Int J Clin Pract · 2018

Last updated 2026-05-28

In a real-world study of 148 adults with type 2 diabetes and obesity, those who took exenatide once weekly for 6 months saw average reductions in blood sugar control (A1C) by 1.1%, weight by 3.9 kg, blood pressure by 4.0/2.9 mm Hg, LDL cholesterol by 14.2 mg/dL, and triglycerides by 31.0 mg/dL. About 41.5% of patients achieved a significant blood sugar improvement (A1C reduction of at least 1.0%), and 53.1% lost at least 3% of their starting weight. Higher starting blood sugar levels predicted better blood sugar response, while higher body mass index and prior use of a diabetes drug called DPP-4i predicted better weight loss.

AI summary of the abstract below.

JournalInt J Clin Pract, 2018
Citations19
Relative citation ratio0.80
NIH percentile43
Molecules exenatide
Conditions studied Type 2 Diabetes, Obesity

Abstract

AIMS: To evaluate in a real-world setting the effectiveness of exenatide once-weekly (ExQW) in patients with T2D and to determine predictors of glycaemic and weight response to this drug at 6 months. METHODS: Observational, retrospective, multicenter study in adult patients with T2D and BMI ≥30 kg/m from 4 tertiary Spanish hospitals who started ExQW therapy at least 6 months before the inclusion and had not achieved adequate glycaemic control on oral therapies or other GLP-1 receptor agonists. Glycaemic response was defined as an A1C reduction ≥1.0% and weight response as a weight loss ≥3% 6 months after ExQW. The best predictive models of glycaemic and weight response were estimated by binary logistic regression. RESULTS: One hundred and forty eight patients were included, mean age 58.0 years, A1C 7.7%, weight 105.9 kg and BMI 38.4 kg/m . A1C (-1.1%), weight (-3.9 kg), systolic blood pressure (-4.0 mm Hg), diastolic blood pressure (-2.9 mm Hg), LDL-cholesterol (-14.2 mg/dL) and triglycerides (-31.0 mg/dL) significantly decreased 6 months after ExQW. 41.5% of patients had an A1C reduction ≥1.0% and 53.1% lost ≥3% of baseline weight. Glycaemic and weight reductions were sustained in patients completing 1 and 2 years of follow-up.
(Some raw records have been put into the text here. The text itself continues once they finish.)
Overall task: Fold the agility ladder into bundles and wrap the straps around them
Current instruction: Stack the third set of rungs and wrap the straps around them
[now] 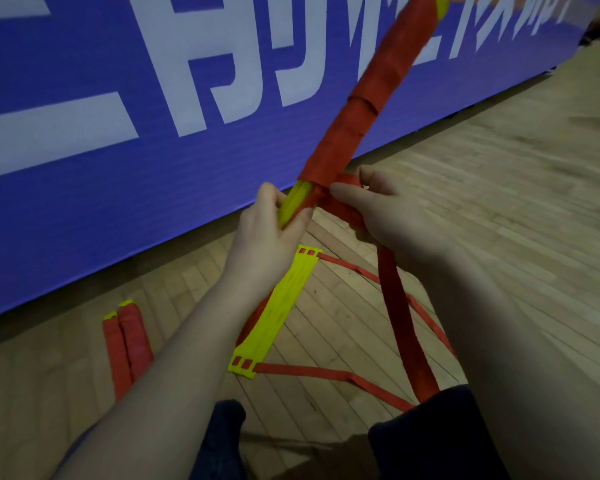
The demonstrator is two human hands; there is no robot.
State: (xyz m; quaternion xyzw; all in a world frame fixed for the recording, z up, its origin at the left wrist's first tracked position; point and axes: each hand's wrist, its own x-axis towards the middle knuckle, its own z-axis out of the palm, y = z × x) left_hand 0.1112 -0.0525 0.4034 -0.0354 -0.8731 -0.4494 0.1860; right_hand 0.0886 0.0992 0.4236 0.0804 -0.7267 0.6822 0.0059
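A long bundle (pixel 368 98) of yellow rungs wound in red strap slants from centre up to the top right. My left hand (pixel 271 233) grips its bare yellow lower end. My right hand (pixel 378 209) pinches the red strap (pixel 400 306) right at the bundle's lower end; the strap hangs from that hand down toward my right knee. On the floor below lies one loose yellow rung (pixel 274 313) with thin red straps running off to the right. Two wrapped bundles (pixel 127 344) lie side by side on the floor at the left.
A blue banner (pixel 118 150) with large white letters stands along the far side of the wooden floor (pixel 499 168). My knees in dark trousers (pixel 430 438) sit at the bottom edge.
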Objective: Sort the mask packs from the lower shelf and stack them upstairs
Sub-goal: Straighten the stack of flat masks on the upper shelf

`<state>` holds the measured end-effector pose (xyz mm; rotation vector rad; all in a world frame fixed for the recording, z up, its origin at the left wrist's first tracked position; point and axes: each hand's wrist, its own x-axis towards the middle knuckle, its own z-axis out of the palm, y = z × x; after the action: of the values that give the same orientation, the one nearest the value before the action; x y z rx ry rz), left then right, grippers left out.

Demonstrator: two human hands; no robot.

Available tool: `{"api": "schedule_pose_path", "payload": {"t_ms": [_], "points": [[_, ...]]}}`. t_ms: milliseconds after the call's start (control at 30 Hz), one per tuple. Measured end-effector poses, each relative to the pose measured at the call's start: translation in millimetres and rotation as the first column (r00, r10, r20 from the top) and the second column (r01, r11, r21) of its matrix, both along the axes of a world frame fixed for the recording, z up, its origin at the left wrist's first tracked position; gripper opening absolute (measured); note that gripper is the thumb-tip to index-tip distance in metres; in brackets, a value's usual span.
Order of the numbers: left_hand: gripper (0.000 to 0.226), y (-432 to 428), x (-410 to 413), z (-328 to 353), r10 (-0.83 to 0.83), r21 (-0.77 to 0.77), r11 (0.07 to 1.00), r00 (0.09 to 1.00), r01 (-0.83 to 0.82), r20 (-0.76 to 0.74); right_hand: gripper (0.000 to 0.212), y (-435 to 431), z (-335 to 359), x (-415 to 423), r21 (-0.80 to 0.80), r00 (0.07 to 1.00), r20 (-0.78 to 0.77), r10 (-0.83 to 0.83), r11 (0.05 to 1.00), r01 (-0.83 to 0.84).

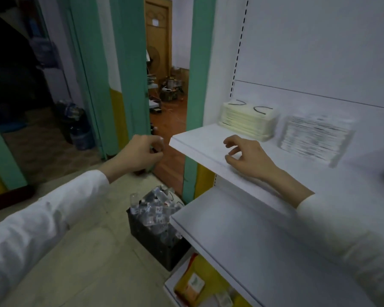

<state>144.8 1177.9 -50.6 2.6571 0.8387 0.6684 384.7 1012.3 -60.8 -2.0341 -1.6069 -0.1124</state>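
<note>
Two stacks of mask packs sit on the upper shelf [200, 145], toward its back. The left stack [247, 119] is cream, flat packs piled evenly, with two black ear loops showing on top. Just beside it, the right stack [315, 138] is white and clear-wrapped, with dark lines of print on the top pack that are too blurred to read.

The right hand [246, 154] hovers over the front of that shelf, near the cream stack, with fingers loosely curled and holding nothing. The left hand [140, 152] is out past the shelf's left end in the air, fingers drawn in toward the thumb; I cannot tell whether it pinches anything. Both arms wear white sleeves.

The lower shelf [242, 229] juts out beneath. On the floor by its corner stands a black basket [155, 238] heaped with small clear packets, their labels unreadable. Below it lies a yellow box [192, 284], its writing illegible.
</note>
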Motion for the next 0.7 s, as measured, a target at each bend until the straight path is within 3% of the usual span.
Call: {"api": "schedule_pose_path", "payload": {"t_ms": [333, 600, 700], "points": [[0.011, 154, 108, 30, -0.260, 0.055, 0.964, 0.965, 0.259, 0.015, 0.033, 103, 26, 70, 0.069, 0.943, 0.004, -0.334, 0.940, 0.333], [0.017, 237, 233, 32, -0.500, -0.007, 0.866, 0.866, 0.500, 0.030, 0.029, 119, 38, 111, 0.117, 0.782, -0.031, -0.623, 0.774, 0.622], [0.017, 241, 280, 31, -0.556, -0.038, 0.828, 0.828, 0.560, 0.075, 0.024, 110, 45, 122, 0.153, 0.681, -0.028, -0.732, 0.670, 0.726]]}}
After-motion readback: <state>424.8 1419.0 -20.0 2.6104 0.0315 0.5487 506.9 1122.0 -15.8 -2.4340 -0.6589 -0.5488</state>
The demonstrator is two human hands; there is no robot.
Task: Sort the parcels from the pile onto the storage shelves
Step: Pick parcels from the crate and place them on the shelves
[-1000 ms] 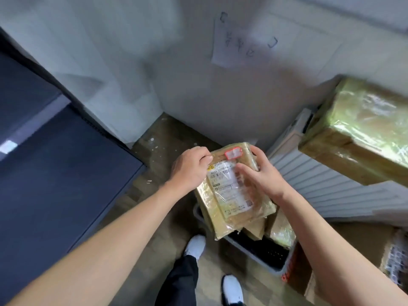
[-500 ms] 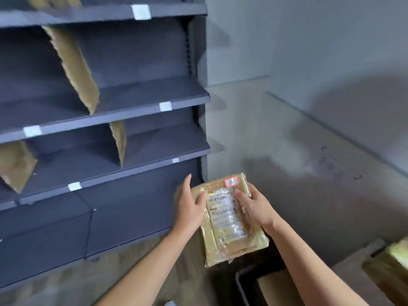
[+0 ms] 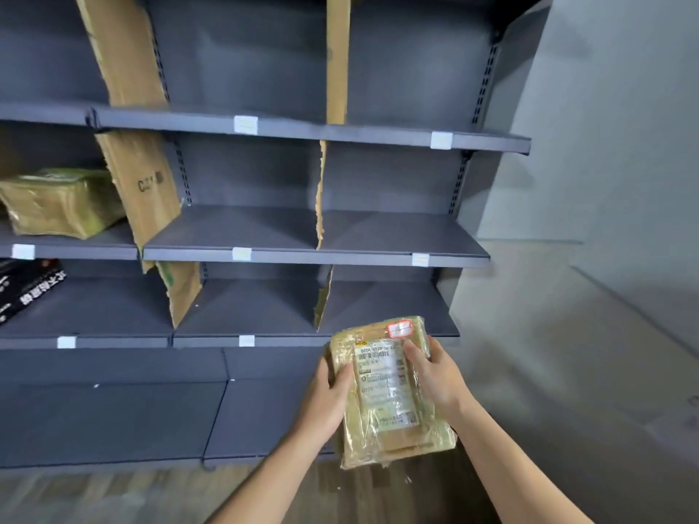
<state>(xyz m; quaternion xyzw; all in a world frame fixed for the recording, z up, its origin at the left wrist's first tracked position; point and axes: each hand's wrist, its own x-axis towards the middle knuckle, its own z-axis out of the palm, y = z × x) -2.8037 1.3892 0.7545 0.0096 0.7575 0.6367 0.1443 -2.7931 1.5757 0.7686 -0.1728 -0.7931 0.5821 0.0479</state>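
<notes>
Evidently the step in hand was the carry to a slot: one parcel (image 3: pixel 389 395) was held up before the storage shelves (image 3: pixel 242 255), not yet set down. At the shelves' left end a taped brown package (image 3: pixel 60 202) lay on the middle board and a black box (image 3: pixel 26 289) on the board beneath it, both left of the torn cardboard dividers (image 3: pixel 143 191).

In front of the shelves' lowest open board, near its right end, the left hand (image 3: pixel 329 399) gripped the parcel's left edge, thumb across the face and fingers wrapped behind, out of sight. The parcel, flat and bound in clear tape, faced label upward, its red-bordered sticker (image 3: pixel 399 329) toward the shelves. The right hand (image 3: pixel 435 376) clasped the right edge, fingers laid over the label. Both forearms reached forward toward the shelves.

The next move would probably call for matching the sticker to a bay, then lifting the parcel over that board's lip and sliding it in flat.
</notes>
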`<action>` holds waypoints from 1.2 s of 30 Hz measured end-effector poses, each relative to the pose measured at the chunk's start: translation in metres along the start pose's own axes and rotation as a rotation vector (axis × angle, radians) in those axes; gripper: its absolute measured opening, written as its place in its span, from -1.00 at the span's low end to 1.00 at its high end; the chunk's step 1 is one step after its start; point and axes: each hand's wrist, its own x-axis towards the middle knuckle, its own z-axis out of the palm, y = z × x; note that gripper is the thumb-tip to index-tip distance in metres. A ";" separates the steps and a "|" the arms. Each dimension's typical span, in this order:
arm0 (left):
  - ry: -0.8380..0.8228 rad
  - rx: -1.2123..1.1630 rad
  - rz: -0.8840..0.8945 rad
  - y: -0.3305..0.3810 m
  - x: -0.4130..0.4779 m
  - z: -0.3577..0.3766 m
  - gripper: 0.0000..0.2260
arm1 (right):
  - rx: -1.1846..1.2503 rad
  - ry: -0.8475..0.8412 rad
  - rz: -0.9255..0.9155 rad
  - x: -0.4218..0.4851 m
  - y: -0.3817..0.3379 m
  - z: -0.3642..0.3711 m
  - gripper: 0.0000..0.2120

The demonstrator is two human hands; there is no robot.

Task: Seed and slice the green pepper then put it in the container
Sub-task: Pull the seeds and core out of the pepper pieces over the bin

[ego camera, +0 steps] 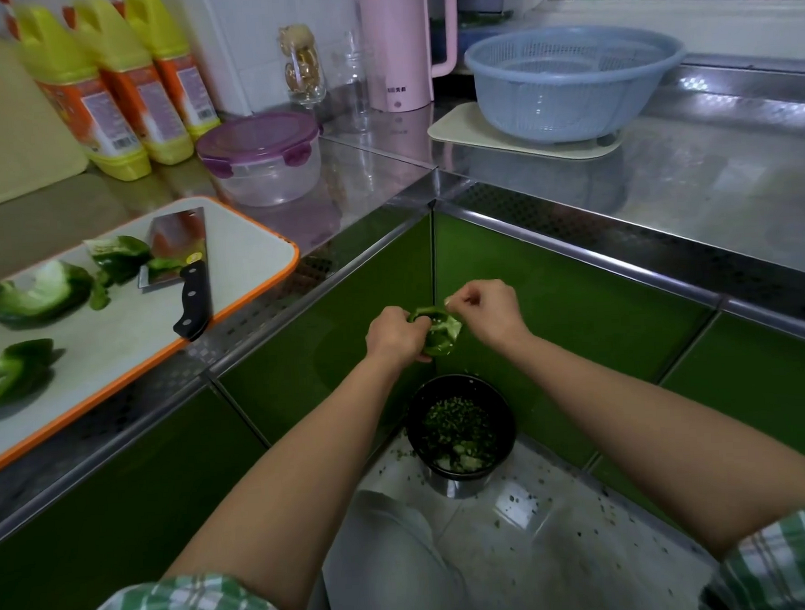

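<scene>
My left hand point(395, 335) grips a green pepper piece point(439, 333) in front of the green cabinet corner, above a black bin point(460, 425) on the floor. My right hand point(482, 312) pinches a pale bit of pith at the piece's upper right edge. Several more pepper pieces point(41, 295) lie on the orange-rimmed cutting board point(244, 266) at the left, beside a cleaver point(178, 251) with a black handle. A clear container with a purple lid point(262, 158) stands behind the board.
The bin holds green scraps, and bits are scattered on the tiled floor point(543, 530). On the steel counter stand yellow bottles point(114, 86), a pink kettle point(398, 43) and a blue colander point(570, 76) on a cream mat.
</scene>
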 end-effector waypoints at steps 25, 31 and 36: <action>-0.089 -0.423 -0.095 -0.004 0.004 -0.001 -0.91 | 0.323 -0.162 0.317 0.002 0.010 0.005 -0.82; 0.106 -0.220 -0.049 -0.010 0.014 0.004 -0.90 | 0.294 -0.303 0.321 0.001 0.017 0.004 -0.65; 0.114 -0.266 -0.053 -0.009 0.014 0.002 -0.84 | 0.270 -0.259 0.251 -0.004 0.022 -0.005 -0.87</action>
The best predictive model of glycaemic response only included higher A1C levels (OR 3.9), whereas higher BMI (OR 1.1) and prior DPP-4i therapy (OR 3.1) were associated to weight response in the multivariate analysis. CONCLUSIONS: In a real-world setting, ExQW significantly decreased A1C, weight, blood pressure and lipids at 6 months. Our study identified higher baseline A1C as the sole independent predictor of glycaemic response to ExQW and higher BMI and previous DDP4i treatment as predictive factors of meaningful weight response.